CFPB Data Show Companies Use Forced Arbitration to Disable Consumers’ Ability to Vindicate Their Rights
By Amy Radon, Staff Attorney
The Consumer Financial Protection Bureau this morning released the preliminary results of its two-year study into how forced arbitration clauses impact consumers. The results confirm what consumer advocates have long held to be true given our experience, which is that forced arbitration clauses, more often than not, are used to extinguish legitimate consumer claims, not to provide a true alternative mechanism for resolving disputes.

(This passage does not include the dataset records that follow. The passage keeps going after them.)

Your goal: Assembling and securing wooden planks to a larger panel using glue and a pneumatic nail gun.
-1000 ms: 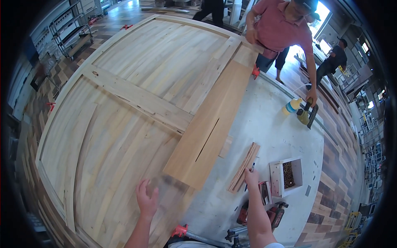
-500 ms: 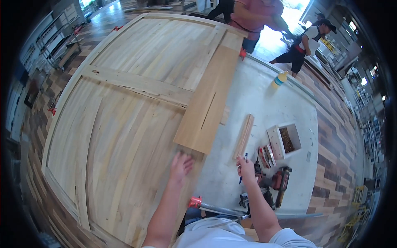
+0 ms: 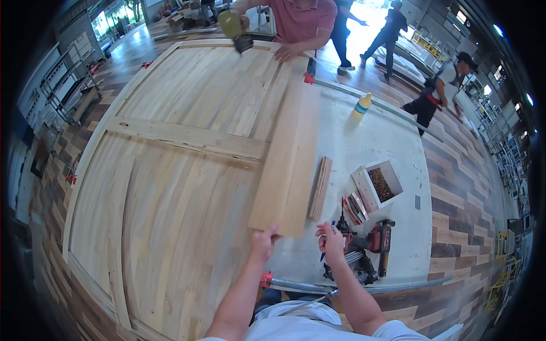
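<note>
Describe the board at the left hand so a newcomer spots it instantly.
Start at the big wooden panel left of centre. Along its right side runs a long, smooth board, its near end in the left hand. It is far wider than the strips to its right.

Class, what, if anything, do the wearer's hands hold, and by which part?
Left hand: the wide board, its near end. Right hand: a blue pen, its middle.

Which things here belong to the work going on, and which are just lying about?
Seemingly in use:
- wide board, its near end held by the left hand
- blue pen, in the right hand
- wooden panel, left of the board

Seemingly just lying about, untouched:
- wood strips
- white box
- red power tool
- yellow bottle, standing
</note>
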`<state>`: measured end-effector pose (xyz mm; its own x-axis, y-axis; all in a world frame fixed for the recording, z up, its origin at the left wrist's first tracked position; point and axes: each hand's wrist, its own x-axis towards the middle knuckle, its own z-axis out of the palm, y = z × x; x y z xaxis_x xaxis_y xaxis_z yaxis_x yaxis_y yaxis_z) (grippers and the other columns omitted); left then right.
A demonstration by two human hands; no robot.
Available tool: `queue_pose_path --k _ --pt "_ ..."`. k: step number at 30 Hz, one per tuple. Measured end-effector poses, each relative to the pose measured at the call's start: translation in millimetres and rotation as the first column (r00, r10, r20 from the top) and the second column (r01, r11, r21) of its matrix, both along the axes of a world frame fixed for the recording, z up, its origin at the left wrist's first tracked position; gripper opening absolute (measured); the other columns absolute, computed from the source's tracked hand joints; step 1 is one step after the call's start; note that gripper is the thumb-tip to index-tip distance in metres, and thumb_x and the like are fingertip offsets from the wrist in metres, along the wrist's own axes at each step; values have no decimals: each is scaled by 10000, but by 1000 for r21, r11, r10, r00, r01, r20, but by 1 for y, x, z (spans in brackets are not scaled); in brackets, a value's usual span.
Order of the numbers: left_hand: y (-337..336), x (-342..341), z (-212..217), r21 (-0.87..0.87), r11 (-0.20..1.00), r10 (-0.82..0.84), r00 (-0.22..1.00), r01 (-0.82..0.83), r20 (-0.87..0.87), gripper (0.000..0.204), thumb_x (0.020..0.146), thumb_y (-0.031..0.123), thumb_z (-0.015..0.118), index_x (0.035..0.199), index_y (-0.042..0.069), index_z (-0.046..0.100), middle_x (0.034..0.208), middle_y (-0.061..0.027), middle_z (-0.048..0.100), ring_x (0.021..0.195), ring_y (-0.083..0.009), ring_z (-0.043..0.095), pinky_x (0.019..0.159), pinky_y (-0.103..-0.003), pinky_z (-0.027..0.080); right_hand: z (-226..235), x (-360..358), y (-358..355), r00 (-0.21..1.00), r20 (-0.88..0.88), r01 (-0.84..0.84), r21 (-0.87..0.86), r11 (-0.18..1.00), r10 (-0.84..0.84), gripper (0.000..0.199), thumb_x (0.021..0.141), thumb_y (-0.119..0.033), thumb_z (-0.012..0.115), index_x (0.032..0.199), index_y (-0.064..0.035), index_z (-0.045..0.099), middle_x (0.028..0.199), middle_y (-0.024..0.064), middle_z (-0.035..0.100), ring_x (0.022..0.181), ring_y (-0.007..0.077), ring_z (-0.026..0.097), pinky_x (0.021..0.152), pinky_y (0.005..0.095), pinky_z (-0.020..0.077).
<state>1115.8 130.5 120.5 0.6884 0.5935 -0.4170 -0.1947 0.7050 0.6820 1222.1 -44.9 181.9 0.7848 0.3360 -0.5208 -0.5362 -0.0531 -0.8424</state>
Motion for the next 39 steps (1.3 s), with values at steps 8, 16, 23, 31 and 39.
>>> queue_pose_path --k 8,16,23,31,39 --pt "-51 6 -14 -85 994 -79 996 76 -43 377 856 72 660 1209 28 538 1083 -105 644 908 -223 674 695 -360 592 -11 41 -18 997 64 52 3 999 -53 505 985 -494 420 964 -38 636 678 7 552 454 59 423 382 208 289" --pt "-64 43 18 -32 993 -116 979 112 -170 295 875 99 646 1137 -6 559 1052 -120 651 884 -224 680 723 -364 600 -44 74 -19 968 -60 235 -120 964 -244 543 954 -548 438 1072 -44 604 666 -3 510 457 73 412 389 237 324" --pt "-63 28 -18 -142 923 -380 791 357 -479 341 891 303 632 1014 -13 596 849 -104 649 710 -203 659 613 -331 586 -55 72 -16 940 -251 181 -203 962 -229 651 850 -707 469 562 -124 500 430 -67 309 331 96 289 327 254 201" --pt "-69 -33 10 100 881 -349 777 463 -525 407 907 358 609 1168 46 608 903 -82 632 713 -142 614 643 -295 562 -31 89 -32 916 -400 77 86 993 -37 649 847 -712 400 708 -94 539 451 -35 310 364 109 293 316 249 191" --pt "62 -242 60 583 731 402 467 354 -787 330 811 310 663 1040 73 670 839 -78 697 781 -193 659 719 -351 523 -28 106 -103 992 -129 -3 68 998 12 539 914 -607 463 979 -82 568 585 -36 436 407 75 376 320 218 264"
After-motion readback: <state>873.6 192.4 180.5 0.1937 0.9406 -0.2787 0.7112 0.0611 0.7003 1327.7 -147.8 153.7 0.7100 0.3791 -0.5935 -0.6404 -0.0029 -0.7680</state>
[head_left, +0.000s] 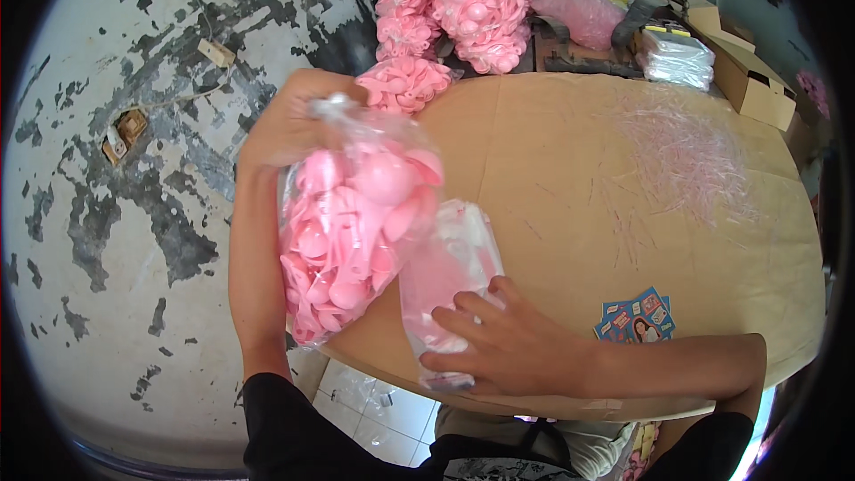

For three years (between 2010 and 2012), only 1,250 arbitrations nationwide were filed in the American Arbitration Association (AAA) involving consumer disputes about credit cards, checking accounts, prepaid cards, and payday loans according to the CFPB report. Of those, only 900 were filed by consumers. By comparison, during that same period, over 3,000 cases were filed by consumers in federal court, with over 400 of those filed as class actions.
It’s not surprising that consumers – if given the choice – would prefer to proceed in court: they get a more-level playing field.
As I explained in my last blog, arbitration clauses are often stuffed with language that has nothing to do with arbitration, but that is instead intended to limit consumers’ rights under the law and make it difficult (if not impossible) to bring claims in the first place. For example, the corporate defendants in Newton v. American Debt Services wrote an arbitration clause that – if enforced – would have limited our client’s financial relief to about $100, but she would have otherwise been entitled to thousands of dollars in damages in court because of the defendants’ failure to provide the debt relief services that she paid for. As if this wasn’t bad enough, the defendants also wanted to make it nearly impossible for our client to even bring her claims in the first place, as their arbitration clause required our client (who lives in California) to file her claim in Tulsa, Okla.
Provisions like these show that it’s not really arbitration these corporate defendants want—they want to get away with their wrongdoing. They want a “get-out-of-jail-free” card, and they’re using arbitration clauses as a way to make that happen.
The CFPB report also found that more than 13 million consumers made claims or received payments in class actions brought by consumer advocates in arbitration against credit card companies, payday lenders, and other types of financial service providers. Of these 13 million consumers, only 3,605 opted out of the class actions that were studied, and, of those 3,605, “only a handful” filed individual arbitrations. This finding squarely refutes the contention that banks, financial product providers, and other big businesses have made for years, which is that consumers choose individual arbitration over class actions.
Why do consumers choose class actions over individual arbitrations? A couple of reasons. First, when a credit card company or other financial product provider scams all of its customers out of a relatively small amount of money (say, $30), this adds up to big profits for the company, but often isn’t worth the time, expense, and headache for each individual consumer to go after the company by filing an individual arbitration. Class actions solve that problem by enabling all of the wronged consumers to join together to seek justice from the company in one lawsuit, rather than thousands of individual lawsuits. Without class actions, the vast majority of legitimate claims will never be brought against wrongdoers because, in the words of one judge, “only a lunatic or fanatic sues for $30.”
Second, these companies often violate consumer protection laws in ways that don’t raise any red flags to consumers. Say you notice one month that the terms and conditions of your credit card statement have changed—and perhaps your interest rates have gone up, or maybe you notice a finance charge that doesn’t seem quite right on your statement. Most consumers react to these types of changes by ignoring them, not by calling up an attorney to see if the changes comport with the law. Class actions protect all consumers—not just those who can find legal representation to bring an individual claim against the company. And class actions get these wrongdoers to change their illegal business practices in ways that individual arbitrations cannot because consumers have power in numbers when they band together to hold a wrongdoer accountable.
It’s therefore unsurprising that the CFPB report also found that 9 out of every 10 arbitration clauses now include a class action ban, which prohibits consumers from seeking class relief in arbitration or in court. Corporations know that if they can wipe out class actions, they’ll only have to face accountability for the “handful” of consumer claims filed against them, instead of having to make things right for all of their customers.
I’m glad that consumer advocates now have concrete numbers to support what we’ve all known to be true: arbitration is not a genuine alternative for consumers–especially arbitration that bans class relief. Consumers’ rights will not be vindicated so long as financial product providers are able to force consumers into arbitration on an individual basis before a dispute ever arises.